Structured JSON, one event per line. Schema:

{
"ts": "2026-04-22T08:00:00.123Z",
"level": "info",
"service": "tenant-service",
"version": "1.7.3",
"region": "asia-south1",
"tenant_id": "tnt_01H...",
"user_id": "usr_01H...",
"request_id": "req_01H...",
"trace_id": "...",
"span_id": "...",
"route": "POST /api/v1/invitations",
"msg": "invitation_sent",
"event": "invitation.sent",
"invitation_id": "inv_01H...",
"rolesProposed": ["rol_01H..."],
"duration_ms": 41
}

PII scrubber redacts emailem_<sha8>, address.* removed, phoneph_<sha8>.
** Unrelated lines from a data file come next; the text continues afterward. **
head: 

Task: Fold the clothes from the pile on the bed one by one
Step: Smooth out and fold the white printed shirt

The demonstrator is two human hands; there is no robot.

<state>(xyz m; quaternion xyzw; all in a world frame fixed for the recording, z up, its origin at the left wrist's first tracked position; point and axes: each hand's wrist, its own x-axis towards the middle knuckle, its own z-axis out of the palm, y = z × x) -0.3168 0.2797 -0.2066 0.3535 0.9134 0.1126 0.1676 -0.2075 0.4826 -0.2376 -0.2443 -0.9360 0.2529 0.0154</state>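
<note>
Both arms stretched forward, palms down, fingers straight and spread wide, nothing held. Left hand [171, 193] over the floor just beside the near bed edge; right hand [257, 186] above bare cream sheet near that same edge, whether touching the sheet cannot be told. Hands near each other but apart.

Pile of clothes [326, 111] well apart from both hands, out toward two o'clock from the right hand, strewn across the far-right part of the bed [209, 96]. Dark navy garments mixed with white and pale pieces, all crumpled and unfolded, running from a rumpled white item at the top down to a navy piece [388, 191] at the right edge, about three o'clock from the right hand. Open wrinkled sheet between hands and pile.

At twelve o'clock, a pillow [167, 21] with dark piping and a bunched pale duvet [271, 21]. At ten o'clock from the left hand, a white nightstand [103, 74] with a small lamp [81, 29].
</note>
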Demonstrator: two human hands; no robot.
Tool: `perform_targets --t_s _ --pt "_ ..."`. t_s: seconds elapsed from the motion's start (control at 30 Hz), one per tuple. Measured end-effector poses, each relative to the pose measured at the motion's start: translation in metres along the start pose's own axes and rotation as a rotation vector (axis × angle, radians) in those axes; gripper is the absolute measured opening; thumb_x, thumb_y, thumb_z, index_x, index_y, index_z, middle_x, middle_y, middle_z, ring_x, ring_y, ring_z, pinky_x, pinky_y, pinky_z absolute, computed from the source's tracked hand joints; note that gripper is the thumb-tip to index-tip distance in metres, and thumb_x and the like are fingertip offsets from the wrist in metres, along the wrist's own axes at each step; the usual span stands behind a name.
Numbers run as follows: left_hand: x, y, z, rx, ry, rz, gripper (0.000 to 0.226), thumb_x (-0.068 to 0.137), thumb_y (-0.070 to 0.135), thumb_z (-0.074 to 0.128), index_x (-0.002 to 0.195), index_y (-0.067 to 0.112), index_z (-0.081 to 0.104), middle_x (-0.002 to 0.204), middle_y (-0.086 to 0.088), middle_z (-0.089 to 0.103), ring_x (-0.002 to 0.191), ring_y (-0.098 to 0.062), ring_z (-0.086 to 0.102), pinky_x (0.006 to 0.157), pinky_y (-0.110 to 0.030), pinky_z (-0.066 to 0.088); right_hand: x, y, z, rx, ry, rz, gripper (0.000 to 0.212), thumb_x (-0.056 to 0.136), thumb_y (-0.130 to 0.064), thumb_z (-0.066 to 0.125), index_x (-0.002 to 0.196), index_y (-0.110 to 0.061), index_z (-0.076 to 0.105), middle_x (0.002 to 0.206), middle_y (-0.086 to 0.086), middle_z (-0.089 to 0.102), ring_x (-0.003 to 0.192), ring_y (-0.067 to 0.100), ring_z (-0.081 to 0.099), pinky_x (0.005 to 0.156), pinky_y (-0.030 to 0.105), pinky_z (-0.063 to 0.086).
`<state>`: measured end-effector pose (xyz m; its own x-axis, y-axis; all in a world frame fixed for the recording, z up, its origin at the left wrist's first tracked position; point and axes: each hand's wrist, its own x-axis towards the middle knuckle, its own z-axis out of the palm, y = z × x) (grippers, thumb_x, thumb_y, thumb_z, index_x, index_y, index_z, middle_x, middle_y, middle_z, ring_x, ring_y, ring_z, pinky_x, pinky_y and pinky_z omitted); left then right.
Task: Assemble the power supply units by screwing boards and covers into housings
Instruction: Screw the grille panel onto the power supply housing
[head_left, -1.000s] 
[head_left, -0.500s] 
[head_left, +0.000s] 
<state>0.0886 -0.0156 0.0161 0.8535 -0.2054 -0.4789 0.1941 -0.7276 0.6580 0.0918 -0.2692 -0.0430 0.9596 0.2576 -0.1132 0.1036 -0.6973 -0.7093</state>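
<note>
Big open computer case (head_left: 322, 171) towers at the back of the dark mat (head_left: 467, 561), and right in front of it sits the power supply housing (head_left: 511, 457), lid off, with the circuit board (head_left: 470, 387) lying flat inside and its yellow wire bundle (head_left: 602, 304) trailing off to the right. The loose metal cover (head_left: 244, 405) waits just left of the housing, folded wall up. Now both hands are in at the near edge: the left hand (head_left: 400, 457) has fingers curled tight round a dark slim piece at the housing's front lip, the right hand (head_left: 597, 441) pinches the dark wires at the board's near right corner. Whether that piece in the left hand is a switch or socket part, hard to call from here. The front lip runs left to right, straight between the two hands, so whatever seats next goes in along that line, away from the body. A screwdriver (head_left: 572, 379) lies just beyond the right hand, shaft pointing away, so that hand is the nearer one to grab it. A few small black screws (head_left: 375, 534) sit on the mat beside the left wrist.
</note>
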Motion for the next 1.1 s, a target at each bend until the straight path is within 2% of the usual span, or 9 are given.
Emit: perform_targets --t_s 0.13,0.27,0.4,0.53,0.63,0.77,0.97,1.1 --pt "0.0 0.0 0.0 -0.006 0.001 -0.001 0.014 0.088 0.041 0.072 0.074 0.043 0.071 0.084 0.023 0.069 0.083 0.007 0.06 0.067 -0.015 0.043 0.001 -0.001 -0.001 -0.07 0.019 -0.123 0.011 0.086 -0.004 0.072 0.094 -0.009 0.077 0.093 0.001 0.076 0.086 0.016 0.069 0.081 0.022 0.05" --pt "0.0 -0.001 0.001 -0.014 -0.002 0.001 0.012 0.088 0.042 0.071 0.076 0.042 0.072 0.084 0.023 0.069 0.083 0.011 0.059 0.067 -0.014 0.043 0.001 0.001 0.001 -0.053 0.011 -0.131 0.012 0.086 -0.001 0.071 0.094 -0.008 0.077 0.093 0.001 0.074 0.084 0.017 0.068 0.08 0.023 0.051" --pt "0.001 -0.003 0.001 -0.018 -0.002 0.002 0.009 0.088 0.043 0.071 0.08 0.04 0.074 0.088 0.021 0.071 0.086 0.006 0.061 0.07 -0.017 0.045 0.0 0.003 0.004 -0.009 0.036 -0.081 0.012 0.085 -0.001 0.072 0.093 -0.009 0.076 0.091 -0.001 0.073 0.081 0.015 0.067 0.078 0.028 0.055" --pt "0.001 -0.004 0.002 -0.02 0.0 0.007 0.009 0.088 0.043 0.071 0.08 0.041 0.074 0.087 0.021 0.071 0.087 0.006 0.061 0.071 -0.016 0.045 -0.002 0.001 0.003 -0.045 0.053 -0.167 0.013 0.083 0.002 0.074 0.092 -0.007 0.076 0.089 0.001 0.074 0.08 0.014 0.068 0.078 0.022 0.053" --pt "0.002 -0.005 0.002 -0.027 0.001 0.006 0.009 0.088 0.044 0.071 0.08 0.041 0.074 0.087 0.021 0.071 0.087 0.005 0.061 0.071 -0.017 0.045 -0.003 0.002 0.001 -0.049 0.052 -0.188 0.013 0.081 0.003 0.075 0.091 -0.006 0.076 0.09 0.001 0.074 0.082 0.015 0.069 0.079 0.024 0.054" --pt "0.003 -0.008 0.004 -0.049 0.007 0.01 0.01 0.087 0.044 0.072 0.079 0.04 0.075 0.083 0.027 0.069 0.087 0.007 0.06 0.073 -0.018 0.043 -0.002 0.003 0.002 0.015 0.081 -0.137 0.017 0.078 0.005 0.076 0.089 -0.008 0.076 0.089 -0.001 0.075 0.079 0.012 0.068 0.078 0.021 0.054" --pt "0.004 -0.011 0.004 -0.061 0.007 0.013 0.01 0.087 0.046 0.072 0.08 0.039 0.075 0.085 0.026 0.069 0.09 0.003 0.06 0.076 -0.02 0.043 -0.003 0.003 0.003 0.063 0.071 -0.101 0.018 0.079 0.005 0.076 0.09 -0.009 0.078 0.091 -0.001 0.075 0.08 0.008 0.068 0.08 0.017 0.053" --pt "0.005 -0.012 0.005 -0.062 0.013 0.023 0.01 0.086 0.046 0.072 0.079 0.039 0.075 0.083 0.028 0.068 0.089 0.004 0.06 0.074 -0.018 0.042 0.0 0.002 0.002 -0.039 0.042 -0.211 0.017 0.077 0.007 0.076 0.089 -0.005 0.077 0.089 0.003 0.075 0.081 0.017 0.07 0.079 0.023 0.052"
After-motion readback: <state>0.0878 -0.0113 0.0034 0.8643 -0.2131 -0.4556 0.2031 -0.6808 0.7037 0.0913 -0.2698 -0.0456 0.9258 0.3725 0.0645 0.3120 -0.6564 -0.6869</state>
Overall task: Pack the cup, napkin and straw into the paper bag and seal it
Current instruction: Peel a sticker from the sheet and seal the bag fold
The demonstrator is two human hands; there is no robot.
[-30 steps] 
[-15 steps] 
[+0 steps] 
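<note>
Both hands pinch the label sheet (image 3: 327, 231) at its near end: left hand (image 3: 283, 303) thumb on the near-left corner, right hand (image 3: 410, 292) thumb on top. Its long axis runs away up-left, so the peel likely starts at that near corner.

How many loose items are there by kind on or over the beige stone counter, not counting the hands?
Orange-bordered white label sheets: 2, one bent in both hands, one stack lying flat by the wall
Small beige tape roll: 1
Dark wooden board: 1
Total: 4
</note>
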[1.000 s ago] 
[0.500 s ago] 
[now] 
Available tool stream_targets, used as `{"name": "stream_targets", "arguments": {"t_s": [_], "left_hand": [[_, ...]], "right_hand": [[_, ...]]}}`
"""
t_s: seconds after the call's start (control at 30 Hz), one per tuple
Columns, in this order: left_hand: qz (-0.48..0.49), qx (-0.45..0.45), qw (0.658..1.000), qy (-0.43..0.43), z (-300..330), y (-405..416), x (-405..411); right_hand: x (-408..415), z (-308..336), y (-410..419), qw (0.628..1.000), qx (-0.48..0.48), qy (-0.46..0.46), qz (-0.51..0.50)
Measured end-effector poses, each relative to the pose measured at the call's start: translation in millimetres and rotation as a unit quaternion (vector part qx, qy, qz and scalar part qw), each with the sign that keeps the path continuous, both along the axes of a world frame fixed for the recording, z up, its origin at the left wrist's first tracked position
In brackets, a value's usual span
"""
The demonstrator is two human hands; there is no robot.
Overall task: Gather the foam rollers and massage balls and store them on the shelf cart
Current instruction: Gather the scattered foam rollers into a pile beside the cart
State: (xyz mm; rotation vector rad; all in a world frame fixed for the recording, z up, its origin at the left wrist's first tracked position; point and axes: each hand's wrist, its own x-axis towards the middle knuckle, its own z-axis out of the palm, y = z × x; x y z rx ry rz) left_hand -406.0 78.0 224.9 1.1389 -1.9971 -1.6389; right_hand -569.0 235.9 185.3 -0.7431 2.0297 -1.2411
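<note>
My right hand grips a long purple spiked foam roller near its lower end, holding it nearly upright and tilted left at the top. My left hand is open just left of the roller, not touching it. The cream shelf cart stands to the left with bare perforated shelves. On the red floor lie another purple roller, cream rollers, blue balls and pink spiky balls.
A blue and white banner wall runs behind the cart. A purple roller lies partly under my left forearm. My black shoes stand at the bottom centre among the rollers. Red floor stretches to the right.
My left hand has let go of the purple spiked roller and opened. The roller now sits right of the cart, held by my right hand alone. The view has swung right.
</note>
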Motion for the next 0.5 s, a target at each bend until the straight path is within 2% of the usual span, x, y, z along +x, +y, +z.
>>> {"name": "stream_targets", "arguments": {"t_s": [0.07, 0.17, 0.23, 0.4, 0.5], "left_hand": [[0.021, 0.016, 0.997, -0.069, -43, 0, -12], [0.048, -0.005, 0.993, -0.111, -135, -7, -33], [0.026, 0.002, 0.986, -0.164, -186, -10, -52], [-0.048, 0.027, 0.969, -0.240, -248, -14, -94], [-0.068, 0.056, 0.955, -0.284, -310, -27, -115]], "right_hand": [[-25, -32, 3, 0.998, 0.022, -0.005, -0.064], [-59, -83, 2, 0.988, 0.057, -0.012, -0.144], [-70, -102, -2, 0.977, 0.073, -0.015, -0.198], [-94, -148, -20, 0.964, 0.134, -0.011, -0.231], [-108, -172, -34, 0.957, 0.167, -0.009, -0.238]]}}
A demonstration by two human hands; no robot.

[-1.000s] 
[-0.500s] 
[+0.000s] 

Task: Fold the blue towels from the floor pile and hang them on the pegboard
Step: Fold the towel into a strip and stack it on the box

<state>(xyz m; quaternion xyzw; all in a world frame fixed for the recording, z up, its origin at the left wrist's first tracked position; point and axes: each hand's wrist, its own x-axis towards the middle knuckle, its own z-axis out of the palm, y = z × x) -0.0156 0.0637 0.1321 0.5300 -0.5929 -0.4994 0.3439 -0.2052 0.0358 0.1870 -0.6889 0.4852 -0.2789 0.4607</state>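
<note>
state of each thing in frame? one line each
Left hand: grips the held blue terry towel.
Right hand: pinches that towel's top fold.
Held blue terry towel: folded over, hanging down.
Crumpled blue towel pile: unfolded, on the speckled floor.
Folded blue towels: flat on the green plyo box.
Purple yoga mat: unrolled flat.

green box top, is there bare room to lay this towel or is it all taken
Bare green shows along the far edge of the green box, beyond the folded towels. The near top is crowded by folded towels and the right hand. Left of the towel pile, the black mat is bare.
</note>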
Log volume target: ≤ 1 KB / request average (excluding pretty traces in dev).


7. Alerts

AlertConditionSeverityAction
TenantConfigP95Breachp95 > 50 ms for 5 minwarnInvestigate cache; check Cloud SQL CPU
AuthzCheckErrorRateerror rate > 0.1 % for 5 minpagePDP unavailable → fail-closed in callers; immediate triage
OutboxBacklogoutbox_pending_total > 1000 for 10 minpagePoller stuck or Pub/Sub down
OutboxLagP95publish lag p95 > 10 s for 5 minwarnThroughput insufficient; scale poller
LastOwnerBlockSpike> 5 / min for 5 minwarnPossible fraud / mistake; alert security
RoleEscalationBlockSpike> 10 / minwarnPossible compromised account
TenantIsolationFailureany non-zero on tenant_isolation_violation_total (CI canary metric)pageProduction incident; freeze deploy
SagaTimeoutsaga_timeout_total > 0 for any sagapageCascade saga stuck; runbook
InvitationRateLimitSpikeinvitation_failed_total{reason=rate_limited} > 50/min for 1 tenantwarnPossible abuse; alert tenant.owner
BillingSuspensionDelaytenants in pending_suspend > 15 min past gracePeriodEndsAtwarnBilling consumer stuck
AIClientFailureAI 5xx rate > 25 % for 10 minwarnCircuit opens; degrade gracefully

All alerts page through PagerDuty tenant-service-oncall with linked runbook URL.


8. Health Endpoints

EndpointChecksUsed by
GET /healthzprocess upCloud Run liveness
GET /readyzPostgres SELECT 1, Memorystore PING, Pub/Sub publisher heartbeat, JWKS cache loadedCloud Run readiness
GET /metricsPrometheus scrape (auth-gated)Monitoring agent
GET /__/admin/outbox?status=pendingplatform-only operator viewOn-call runbook

readyz returns 503 with the per-dependency status JSON so on-call can triage at a glance.


9. Continuous Verification

  • Synthetic monitor in each region: every 60 s, calls GET /api/v1/tenants/{seed-tenant}/config and POST /authz/check with a known seed; latency + correctness recorded as synthetic_* metrics.
  • Canary tenants: two seed tenants per env; the two-tenant simulator runs against them in production hourly to verify isolation.
  • Chaos drills quarterly: kill the Pub/Sub publisher; confirm outbox accumulates without data loss; restore.

10. Operator Runbooks

Each alert links to a runbook under runbooks/tenant-service/:

  • outbox-backlog.md
  • pdp-unavailable.md
  • tenant-isolation-violation.md (Sev-1; comms template)
  • saga-timeout.md
  • last-owner-block-spike.md

Runbooks are reviewed every release.